I recently needed to extract the important portion of one mp3 file. I also recently had the opposite problem of joining two related mp3 files. Here is how these operations can be achieved. Firstly, to extract an important portion of a given mp3 file you can use the following command:
ffmpeg -i input.mp3 -ss "0:35:26" -t 724 output.mp3
This starts the extraction at 35 minutes 26 seconds into the mp3 file called input.mp3. The extraction then runs for a duration of 724 seconds, and the output is stored in output.mp3.
To combine two mp3 files, you can simply concatenate the individual mp3 files:
cat file1.mp3 file2.mp3 > file3.mp3
When you have collected a set of mpg's from flv's from YouTube and similar places - how do you make your own DVD or make a DVD to give to a friend or relative?
Here we are talking about a normal DVD that you can play on a normal DVD player - not just on your computer - which can be convenient. Typically TV screens lead to nicer images than computer screens and they are designed to be viewed from many angles. It has to be said that the quality of the video is limited to the quality of the input flv (flash) file. Typically this is not as good as HD video - so be prepared for that.

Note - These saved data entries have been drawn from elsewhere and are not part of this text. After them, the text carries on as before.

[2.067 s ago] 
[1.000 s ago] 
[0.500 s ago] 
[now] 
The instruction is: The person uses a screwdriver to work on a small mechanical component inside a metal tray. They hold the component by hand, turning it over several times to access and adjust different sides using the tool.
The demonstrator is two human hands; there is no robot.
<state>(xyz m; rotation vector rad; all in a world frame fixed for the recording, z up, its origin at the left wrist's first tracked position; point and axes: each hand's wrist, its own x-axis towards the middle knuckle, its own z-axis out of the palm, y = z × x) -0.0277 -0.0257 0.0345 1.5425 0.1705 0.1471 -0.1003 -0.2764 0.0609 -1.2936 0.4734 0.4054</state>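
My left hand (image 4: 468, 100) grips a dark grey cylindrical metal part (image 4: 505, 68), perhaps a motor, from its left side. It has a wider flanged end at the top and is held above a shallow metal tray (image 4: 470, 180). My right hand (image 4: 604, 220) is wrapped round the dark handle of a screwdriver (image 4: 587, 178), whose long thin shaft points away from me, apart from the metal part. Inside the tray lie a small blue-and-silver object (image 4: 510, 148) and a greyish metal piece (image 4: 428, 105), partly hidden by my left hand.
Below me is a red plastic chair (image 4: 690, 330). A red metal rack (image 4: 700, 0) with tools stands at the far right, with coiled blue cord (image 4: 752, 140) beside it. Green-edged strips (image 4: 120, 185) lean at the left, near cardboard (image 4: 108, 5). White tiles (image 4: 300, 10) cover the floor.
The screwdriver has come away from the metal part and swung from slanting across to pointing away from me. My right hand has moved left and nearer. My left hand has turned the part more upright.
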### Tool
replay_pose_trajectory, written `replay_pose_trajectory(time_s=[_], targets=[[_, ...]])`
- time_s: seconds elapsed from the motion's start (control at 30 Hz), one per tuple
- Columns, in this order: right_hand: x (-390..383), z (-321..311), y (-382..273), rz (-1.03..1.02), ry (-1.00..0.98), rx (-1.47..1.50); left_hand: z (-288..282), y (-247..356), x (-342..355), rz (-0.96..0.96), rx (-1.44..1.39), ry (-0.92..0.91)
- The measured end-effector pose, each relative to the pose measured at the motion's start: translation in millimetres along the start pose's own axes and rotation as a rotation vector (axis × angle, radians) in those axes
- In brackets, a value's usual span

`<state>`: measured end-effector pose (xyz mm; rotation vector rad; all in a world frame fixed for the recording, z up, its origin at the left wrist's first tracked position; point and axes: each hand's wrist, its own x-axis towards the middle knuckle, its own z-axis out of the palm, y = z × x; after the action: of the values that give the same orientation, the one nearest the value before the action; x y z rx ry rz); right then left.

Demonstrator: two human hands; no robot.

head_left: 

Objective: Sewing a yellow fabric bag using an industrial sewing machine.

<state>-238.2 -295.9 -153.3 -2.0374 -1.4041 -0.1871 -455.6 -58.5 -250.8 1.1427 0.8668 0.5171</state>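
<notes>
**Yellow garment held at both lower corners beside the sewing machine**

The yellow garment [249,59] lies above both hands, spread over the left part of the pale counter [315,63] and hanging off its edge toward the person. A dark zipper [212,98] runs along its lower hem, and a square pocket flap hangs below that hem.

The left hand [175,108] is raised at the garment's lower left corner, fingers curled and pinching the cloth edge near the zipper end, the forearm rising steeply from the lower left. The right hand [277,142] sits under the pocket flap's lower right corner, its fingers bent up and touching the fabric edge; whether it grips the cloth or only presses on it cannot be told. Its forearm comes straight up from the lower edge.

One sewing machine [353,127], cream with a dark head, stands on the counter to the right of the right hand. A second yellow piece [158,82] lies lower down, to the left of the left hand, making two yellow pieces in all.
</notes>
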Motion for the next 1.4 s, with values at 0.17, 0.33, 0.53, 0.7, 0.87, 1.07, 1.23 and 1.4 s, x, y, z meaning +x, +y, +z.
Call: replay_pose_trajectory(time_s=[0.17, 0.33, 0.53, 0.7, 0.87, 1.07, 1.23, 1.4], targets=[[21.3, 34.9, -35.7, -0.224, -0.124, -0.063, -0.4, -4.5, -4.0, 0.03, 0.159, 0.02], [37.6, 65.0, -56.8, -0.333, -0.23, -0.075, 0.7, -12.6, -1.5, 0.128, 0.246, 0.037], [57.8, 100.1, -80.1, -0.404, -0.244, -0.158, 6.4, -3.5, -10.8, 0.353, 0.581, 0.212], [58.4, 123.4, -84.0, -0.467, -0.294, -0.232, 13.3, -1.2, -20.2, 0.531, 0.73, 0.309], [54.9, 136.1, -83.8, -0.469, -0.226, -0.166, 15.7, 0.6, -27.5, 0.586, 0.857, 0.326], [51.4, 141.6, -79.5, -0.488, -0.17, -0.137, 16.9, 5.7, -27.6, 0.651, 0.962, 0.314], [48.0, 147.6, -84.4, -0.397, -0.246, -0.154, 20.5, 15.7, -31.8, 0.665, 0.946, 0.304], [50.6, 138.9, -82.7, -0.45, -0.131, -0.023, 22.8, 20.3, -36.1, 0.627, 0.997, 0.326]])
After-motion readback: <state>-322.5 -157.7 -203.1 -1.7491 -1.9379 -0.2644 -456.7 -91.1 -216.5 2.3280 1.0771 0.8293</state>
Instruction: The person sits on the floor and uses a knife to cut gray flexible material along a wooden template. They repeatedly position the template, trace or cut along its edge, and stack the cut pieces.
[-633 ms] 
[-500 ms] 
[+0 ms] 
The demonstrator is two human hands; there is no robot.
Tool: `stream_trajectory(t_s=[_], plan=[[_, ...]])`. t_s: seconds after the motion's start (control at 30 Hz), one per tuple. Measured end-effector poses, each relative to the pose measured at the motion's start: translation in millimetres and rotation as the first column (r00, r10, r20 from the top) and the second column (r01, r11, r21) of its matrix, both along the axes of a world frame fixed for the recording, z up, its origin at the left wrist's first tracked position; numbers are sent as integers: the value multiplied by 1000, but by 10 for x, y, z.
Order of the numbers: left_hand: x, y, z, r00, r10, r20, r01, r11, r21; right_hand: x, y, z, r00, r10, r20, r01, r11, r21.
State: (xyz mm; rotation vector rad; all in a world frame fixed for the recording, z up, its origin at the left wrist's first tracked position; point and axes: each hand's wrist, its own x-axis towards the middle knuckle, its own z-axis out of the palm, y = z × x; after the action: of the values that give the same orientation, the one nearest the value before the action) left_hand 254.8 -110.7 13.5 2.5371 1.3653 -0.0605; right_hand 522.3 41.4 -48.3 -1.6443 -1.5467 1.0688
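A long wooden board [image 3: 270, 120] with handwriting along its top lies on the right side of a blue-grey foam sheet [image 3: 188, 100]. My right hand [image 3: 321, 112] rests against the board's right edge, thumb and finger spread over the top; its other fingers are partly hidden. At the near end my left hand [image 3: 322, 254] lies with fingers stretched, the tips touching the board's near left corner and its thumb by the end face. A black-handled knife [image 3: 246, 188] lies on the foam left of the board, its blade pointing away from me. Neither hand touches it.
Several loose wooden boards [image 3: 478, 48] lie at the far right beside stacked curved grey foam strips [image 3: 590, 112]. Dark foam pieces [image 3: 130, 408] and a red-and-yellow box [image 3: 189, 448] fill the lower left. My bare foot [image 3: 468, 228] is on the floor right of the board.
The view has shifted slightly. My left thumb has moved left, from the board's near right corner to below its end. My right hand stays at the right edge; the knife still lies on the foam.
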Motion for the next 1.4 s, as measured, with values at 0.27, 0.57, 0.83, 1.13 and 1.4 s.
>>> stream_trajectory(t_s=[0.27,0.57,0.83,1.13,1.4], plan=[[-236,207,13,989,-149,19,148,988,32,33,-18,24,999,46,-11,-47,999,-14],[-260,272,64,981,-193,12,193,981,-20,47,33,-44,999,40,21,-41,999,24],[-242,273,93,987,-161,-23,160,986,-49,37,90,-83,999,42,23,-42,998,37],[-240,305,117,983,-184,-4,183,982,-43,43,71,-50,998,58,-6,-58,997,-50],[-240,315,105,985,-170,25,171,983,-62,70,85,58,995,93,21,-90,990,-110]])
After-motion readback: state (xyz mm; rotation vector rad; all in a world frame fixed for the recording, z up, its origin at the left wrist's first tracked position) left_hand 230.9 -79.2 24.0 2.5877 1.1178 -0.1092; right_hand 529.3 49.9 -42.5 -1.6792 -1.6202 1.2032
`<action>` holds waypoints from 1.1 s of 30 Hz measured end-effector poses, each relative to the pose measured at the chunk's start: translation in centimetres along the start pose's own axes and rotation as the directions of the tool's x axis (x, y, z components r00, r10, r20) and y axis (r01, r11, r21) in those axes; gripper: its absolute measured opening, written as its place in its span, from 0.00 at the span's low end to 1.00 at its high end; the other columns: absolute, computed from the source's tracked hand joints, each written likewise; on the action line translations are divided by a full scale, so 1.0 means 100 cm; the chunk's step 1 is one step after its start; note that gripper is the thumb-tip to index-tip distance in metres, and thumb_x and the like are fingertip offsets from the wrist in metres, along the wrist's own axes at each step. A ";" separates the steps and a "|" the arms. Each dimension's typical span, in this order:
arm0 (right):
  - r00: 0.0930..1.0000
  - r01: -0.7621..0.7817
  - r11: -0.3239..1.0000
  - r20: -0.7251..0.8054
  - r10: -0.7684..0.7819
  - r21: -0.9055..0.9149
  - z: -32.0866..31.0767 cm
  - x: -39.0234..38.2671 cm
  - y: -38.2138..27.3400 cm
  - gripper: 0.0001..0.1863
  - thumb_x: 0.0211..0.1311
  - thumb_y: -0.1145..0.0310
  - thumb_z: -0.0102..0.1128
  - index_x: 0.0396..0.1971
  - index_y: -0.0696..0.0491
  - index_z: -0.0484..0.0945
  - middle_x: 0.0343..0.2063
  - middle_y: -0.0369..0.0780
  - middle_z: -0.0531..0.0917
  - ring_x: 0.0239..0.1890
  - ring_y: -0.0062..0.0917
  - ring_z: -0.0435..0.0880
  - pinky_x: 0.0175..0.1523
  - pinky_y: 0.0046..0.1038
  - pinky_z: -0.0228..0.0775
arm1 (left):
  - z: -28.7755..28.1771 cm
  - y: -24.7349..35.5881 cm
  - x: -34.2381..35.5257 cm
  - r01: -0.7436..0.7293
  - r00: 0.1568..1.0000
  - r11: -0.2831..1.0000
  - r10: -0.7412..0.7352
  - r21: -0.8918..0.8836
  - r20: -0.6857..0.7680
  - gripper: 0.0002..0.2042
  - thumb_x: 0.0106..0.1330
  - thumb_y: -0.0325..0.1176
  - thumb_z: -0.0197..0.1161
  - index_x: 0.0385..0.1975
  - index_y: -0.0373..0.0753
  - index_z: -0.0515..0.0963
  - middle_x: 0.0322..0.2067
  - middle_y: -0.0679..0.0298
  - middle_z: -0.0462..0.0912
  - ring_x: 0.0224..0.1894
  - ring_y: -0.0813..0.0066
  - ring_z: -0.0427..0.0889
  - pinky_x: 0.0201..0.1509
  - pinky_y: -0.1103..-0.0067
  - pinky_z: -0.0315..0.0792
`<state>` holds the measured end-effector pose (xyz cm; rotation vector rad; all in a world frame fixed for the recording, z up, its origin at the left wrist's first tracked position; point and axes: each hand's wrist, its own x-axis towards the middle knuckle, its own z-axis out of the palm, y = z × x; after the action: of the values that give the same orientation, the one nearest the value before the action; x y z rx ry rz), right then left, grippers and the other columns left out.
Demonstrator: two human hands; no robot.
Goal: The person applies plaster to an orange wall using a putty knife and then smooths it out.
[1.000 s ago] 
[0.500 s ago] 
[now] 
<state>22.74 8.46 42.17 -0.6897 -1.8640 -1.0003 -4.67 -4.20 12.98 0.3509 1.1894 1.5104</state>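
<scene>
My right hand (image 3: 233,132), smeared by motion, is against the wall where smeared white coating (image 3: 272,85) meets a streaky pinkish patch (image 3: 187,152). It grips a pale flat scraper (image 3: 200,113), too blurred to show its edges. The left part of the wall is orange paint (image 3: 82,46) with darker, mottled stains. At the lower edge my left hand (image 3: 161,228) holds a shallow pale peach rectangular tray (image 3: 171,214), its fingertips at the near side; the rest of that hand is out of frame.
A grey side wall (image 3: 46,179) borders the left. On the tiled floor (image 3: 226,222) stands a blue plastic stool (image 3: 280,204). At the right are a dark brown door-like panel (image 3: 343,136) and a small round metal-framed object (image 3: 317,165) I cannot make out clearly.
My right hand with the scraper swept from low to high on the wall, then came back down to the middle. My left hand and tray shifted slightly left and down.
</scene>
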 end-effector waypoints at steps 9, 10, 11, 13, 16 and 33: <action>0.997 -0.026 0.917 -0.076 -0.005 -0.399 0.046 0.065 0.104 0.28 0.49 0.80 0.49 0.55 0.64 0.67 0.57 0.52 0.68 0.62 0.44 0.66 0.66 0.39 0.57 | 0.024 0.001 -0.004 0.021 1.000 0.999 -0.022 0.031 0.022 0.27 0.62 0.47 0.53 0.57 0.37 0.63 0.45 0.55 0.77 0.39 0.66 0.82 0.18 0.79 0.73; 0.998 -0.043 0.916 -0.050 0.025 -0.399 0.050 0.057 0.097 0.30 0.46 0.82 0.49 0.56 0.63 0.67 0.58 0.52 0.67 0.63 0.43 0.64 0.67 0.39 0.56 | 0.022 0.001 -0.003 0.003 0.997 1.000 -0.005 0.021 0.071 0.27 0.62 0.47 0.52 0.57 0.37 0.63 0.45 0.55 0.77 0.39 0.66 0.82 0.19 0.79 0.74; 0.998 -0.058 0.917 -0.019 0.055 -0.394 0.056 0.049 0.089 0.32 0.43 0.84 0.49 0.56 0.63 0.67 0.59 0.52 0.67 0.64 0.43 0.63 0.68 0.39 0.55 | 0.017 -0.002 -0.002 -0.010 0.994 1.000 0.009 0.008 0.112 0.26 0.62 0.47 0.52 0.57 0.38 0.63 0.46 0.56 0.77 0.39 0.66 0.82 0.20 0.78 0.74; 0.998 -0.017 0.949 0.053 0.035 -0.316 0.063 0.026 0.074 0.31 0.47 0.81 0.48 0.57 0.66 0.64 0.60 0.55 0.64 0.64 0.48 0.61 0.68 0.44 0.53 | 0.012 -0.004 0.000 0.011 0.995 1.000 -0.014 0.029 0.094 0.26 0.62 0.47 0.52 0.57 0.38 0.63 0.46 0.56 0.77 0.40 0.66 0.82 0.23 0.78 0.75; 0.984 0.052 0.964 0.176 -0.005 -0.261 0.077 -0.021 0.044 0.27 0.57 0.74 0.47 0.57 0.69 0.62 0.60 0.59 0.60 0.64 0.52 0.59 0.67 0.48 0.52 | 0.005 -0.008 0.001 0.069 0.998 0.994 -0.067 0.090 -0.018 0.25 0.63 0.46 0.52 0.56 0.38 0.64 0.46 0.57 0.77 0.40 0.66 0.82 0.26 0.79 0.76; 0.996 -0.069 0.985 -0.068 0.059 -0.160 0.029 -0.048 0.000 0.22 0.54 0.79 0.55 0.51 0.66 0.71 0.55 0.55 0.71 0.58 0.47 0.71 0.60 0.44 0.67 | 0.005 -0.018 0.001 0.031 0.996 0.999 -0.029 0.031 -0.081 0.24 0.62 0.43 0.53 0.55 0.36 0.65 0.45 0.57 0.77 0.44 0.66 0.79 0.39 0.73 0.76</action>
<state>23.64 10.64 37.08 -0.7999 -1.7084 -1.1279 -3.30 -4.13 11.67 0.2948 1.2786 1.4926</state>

To make a DVD proceed as follows:
ffmpeg -i normal.mpg -target ntsc-dvd dvdmpg.mpg
This converts your normal mpg into an mpg suitable for inclusion in a DVD. If you are in Europe or Japan, you will need to adjust the ntsc-dvd argument. The conversion takes a little while - so you will probably want to leave that running while you do other things. If you don't have an mpg input file - ffmpeg will determine the file type from the extension and generally it will do the 'right thing' - so proceed accordingly if your input files are mp4, m4v, avi, or flv (etc.)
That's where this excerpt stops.